Il risultato è stato immediato: otto apparecchi sequestrati, oltre 6.500 euro di incassi confiscati e più esercenti denunciati alla Procura di Palmi con l’accusa di frode informatica. Un meccanismo che non solo sottraeva denaro ai giocatori, ma anche alle casse dello Stato, privato dei proventi e delle relative imposte. Sul fronte amministrativo, le sanzioni già notificate superano gli 80mila euro, una cifra destinata a crescere con i controlli più approfonditi avviati dall’Agenzia delle Dogane sul materiale sequestrato.
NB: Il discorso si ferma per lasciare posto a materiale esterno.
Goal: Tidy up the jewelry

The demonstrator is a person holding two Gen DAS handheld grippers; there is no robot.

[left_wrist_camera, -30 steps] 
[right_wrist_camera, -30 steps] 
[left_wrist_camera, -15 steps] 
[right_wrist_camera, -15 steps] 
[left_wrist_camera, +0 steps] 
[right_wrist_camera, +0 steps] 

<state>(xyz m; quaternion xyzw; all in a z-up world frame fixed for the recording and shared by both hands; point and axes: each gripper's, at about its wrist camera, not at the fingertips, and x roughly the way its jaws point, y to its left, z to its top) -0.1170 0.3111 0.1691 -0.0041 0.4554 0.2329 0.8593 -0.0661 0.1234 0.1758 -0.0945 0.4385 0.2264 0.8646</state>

L’attenzione è rivolta soprattutto alla manomissione delle schede elettroniche delle slot, tecnica che consente agli esercenti disonesti di trasformare i locali in vere e proprie “casse nere”, lontane da ogni forma di controllo.
Dietro i numeri, resta l’obiettivo principale delle forze dell’ordine: tutelare i cittadini più vulnerabili e arginare un fenomeno che, oltre a generare ingenti perdite economiche, ha pesanti conseguenze sociali. Per gli esercenti deferiti, vale il principio di non colpevolezza fino a sentenza definitiva.